Task to carry out = The answer must consist of every line below that holds the word "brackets".

Extracted entries =
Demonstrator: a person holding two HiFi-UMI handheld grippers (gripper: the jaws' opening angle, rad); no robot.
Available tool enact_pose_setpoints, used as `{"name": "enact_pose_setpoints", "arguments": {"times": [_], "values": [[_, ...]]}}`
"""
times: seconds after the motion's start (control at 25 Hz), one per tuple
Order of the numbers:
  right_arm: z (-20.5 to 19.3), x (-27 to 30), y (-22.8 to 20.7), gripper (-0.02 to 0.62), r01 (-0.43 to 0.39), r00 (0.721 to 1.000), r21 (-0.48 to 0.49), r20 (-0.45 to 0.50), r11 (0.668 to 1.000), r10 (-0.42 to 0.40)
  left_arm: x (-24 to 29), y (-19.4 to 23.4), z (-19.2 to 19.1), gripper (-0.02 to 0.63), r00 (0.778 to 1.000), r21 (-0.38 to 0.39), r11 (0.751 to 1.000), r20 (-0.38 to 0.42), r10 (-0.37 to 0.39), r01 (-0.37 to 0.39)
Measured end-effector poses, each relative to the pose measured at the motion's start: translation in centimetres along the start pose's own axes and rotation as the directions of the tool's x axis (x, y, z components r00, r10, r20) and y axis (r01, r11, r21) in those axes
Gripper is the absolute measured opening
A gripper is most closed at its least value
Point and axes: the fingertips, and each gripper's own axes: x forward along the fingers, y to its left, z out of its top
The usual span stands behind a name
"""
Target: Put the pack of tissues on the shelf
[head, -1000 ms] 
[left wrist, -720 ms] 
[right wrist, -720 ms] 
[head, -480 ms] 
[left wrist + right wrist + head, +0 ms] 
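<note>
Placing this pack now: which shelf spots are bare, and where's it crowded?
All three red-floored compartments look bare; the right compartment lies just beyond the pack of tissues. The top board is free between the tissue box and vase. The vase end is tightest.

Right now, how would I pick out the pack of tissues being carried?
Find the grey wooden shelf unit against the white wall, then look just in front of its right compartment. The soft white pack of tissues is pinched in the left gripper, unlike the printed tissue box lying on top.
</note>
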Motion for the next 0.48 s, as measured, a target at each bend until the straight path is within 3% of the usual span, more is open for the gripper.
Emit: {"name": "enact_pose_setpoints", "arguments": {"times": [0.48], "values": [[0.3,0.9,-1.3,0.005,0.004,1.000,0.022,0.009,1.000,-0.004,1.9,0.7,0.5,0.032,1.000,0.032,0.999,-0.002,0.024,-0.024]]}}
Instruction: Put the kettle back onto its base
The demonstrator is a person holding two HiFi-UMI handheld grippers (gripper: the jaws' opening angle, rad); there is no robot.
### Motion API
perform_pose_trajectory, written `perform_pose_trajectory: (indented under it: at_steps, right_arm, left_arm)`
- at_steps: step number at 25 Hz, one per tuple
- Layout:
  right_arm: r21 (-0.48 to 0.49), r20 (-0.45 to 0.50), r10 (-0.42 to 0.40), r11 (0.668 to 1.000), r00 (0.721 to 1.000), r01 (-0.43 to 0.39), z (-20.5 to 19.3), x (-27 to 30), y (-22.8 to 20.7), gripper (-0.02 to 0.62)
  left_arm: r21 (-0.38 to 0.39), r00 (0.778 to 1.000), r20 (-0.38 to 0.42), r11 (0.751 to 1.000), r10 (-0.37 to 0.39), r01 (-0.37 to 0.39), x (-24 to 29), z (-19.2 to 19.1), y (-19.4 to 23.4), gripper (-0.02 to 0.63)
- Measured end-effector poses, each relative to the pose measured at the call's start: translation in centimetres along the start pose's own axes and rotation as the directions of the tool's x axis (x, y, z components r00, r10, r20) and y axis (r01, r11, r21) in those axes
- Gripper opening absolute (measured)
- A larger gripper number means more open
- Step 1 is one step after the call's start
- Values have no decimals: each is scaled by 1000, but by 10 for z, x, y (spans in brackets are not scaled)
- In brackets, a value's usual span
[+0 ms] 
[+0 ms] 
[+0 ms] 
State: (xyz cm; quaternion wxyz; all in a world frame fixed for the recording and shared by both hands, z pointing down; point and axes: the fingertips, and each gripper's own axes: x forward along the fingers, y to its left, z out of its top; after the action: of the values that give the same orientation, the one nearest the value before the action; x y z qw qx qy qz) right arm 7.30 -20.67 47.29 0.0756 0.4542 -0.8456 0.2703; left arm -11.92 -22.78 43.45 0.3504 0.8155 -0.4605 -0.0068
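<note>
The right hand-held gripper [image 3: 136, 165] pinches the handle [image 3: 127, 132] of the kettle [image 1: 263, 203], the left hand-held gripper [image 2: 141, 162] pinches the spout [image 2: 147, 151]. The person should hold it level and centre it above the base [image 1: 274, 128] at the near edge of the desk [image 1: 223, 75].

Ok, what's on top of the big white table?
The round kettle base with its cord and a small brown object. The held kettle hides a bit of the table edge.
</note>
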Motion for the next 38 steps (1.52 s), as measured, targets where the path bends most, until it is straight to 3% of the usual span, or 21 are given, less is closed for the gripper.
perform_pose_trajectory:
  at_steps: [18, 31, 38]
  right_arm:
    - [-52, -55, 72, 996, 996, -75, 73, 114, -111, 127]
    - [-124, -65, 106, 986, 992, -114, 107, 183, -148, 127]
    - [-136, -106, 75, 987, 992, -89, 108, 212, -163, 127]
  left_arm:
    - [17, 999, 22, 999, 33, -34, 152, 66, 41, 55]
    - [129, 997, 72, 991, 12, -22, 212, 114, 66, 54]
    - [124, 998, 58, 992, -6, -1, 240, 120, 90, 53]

Written solution =
- Values have no decimals: each is scaled by 1000, but by 10 for z, x, y (spans in brackets are not scaled)
- In brackets, a value's usual span

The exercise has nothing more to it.